Task goal:
Please transcribe the data below in full. Omit any picture you find in it.

(Supplied information)

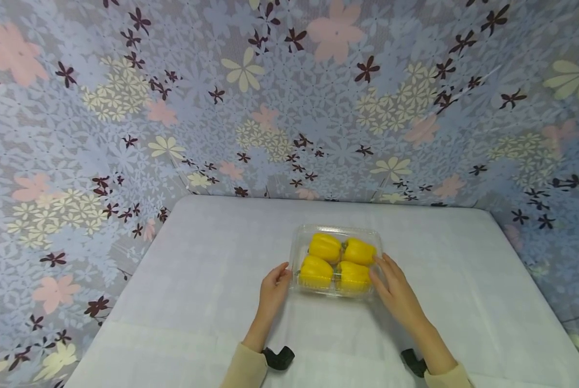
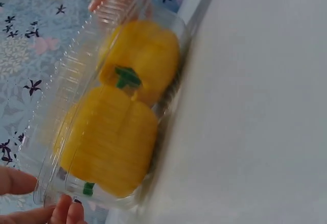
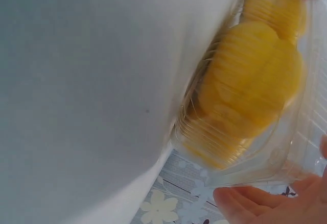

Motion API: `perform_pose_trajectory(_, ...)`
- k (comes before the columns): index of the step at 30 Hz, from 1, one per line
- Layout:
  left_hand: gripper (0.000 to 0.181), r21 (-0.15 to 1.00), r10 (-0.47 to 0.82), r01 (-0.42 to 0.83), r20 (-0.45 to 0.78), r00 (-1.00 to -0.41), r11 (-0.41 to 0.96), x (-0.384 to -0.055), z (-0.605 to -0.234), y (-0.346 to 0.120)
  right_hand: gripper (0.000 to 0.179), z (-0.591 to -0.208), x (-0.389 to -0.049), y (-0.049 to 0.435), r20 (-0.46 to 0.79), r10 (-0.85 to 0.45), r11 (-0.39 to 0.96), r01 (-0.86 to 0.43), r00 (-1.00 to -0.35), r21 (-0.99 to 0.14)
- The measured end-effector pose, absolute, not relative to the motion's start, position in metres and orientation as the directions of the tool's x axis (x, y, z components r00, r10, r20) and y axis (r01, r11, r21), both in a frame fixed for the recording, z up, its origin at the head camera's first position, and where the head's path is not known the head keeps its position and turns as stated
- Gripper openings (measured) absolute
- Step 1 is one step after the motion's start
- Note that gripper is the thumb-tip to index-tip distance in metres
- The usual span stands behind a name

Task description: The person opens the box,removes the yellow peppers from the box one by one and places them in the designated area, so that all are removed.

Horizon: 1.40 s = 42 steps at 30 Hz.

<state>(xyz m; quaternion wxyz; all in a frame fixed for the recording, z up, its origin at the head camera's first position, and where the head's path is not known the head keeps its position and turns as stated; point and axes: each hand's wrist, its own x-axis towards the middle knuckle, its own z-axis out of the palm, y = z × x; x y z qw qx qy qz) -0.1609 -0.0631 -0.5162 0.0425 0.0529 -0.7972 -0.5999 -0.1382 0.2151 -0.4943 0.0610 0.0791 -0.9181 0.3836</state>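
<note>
A clear plastic clamshell container (image 1: pixel 296 242) rests on the white-covered table, holding several yellow bell peppers (image 1: pixel 325 248) in two rows. Green stems (image 2: pixel 126 77) show through its ribbed wall. At the container's left side my left hand (image 1: pixel 273 288) pinches the near corner, thumb above and curled fingers (image 2: pixel 61 211) below the rim. My right hand (image 1: pixel 400 293) grips the right side, its thumb over the edge and its other fingers (image 3: pixel 245 203) along the outer wall.
White cloth covers the table (image 1: pixel 212 258). Behind it and at both sides hangs a flowered fabric backdrop (image 1: pixel 289 108). Black wrist mounts (image 1: pixel 278 358) sit below both hands, by the beige sleeves (image 1: pixel 246 366).
</note>
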Motion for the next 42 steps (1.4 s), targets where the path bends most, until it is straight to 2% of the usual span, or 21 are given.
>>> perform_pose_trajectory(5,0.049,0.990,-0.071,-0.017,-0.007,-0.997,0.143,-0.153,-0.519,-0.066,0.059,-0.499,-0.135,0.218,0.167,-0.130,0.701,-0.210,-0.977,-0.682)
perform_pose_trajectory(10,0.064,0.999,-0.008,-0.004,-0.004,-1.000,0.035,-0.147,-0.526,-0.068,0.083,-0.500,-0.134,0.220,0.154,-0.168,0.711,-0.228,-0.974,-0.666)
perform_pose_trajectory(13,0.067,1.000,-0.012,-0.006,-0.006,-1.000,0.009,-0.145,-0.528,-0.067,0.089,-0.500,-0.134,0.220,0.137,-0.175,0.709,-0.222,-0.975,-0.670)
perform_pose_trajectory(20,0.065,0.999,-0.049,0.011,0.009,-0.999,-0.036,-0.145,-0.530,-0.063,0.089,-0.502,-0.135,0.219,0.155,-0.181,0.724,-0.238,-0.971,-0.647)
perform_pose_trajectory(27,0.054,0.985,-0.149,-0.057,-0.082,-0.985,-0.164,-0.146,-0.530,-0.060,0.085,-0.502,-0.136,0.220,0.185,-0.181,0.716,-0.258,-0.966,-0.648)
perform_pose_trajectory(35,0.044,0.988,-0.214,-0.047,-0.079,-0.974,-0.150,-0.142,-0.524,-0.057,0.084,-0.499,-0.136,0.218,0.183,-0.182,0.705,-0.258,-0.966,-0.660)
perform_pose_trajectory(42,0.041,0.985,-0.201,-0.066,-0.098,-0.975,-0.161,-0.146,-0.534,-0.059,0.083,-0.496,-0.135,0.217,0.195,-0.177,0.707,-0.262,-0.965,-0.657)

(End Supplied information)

Task solution:
Motion API: `perform_pose_trajectory(_, ...)`
- k (comes before the columns): index of the step at 30 Hz, from 1, one per line
- Layout:
  left_hand: gripper (0.000 to 0.181), r21 (-0.15 to 1.00), r10 (-0.47 to 0.82), r01 (-0.42 to 0.83), r20 (-0.45 to 0.78), r00 (-1.00 to -0.41), r11 (-0.41 to 0.96), x (-0.384 to -0.055), z (-0.605 to -0.234), y (-0.346 to 0.120)
  right_hand: gripper (0.000 to 0.179), z (-0.591 to -0.208), x (-0.389 to -0.049), y (-0.049 to 0.435), r20 (-0.46 to 0.79), r10 (-0.85 to 0.45), r11 (-0.39 to 0.96), r01 (-0.86 to 0.43), r00 (-1.00 to -0.35), r21 (-0.99 to 0.14)
- The measured end-effector pose, absolute, not relative to the motion's start, position in metres and orientation as the directions of the tool's x axis (x, y, z components r00, r10, r20) and y axis (r01, r11, r21), both in a frame fixed for the recording, z up, its origin at the head camera's first position, and where the head's path is not known the head keeps its position and turns as stated
- Gripper openings (measured) absolute
- Step 1 is one step after the motion's start
- Note that gripper is the thumb-tip to index-tip distance in metres
- The usual span stands behind a name

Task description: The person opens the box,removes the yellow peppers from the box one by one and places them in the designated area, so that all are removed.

Horizon: 1.40 s = 42 steps at 30 Hz.

<state>(xyz m; quaternion wxyz; all in a frame fixed for the recording, z up, its origin at the head camera's first position, and where the head's path is not known the head keeps its position and turns as stated; point and axes: each hand's wrist, its own x-axis towards the middle knuckle, its own z-axis out of the palm, y = z × x; x y z qw qx qy qz) -0.1609 -0.0631 -0.5162 0.0425 0.0529 -0.7972 -0.5999 -0.1382 0.2151 -0.4943 0.0610 0.0791 -0.9181 0.3836</state>
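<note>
A clear plastic clamshell container (image 1: pixel 296 242) rests on the white-covered table, holding several yellow bell peppers (image 1: pixel 325 248) in two rows. Green stems (image 2: pixel 126 77) show through its ribbed wall. At the container's left side my left hand (image 1: pixel 273 288) pinches the near corner, thumb above and curled fingers (image 2: pixel 61 211) below the rim. My right hand (image 1: pixel 400 293) grips the right side, its thumb over the edge and its other fingers (image 3: pixel 245 203) along the outer wall.
White cloth covers the table (image 1: pixel 212 258). Behind it and at both sides hangs a flowered fabric backdrop (image 1: pixel 289 108). Black wrist mounts (image 1: pixel 278 358) sit below both hands, by the beige sleeves (image 1: pixel 246 366).
</note>
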Motion for the next 42 steps (1.4 s), targets where the path bends most, until it is straight to 2% of the usual span, or 21 are given.
>>> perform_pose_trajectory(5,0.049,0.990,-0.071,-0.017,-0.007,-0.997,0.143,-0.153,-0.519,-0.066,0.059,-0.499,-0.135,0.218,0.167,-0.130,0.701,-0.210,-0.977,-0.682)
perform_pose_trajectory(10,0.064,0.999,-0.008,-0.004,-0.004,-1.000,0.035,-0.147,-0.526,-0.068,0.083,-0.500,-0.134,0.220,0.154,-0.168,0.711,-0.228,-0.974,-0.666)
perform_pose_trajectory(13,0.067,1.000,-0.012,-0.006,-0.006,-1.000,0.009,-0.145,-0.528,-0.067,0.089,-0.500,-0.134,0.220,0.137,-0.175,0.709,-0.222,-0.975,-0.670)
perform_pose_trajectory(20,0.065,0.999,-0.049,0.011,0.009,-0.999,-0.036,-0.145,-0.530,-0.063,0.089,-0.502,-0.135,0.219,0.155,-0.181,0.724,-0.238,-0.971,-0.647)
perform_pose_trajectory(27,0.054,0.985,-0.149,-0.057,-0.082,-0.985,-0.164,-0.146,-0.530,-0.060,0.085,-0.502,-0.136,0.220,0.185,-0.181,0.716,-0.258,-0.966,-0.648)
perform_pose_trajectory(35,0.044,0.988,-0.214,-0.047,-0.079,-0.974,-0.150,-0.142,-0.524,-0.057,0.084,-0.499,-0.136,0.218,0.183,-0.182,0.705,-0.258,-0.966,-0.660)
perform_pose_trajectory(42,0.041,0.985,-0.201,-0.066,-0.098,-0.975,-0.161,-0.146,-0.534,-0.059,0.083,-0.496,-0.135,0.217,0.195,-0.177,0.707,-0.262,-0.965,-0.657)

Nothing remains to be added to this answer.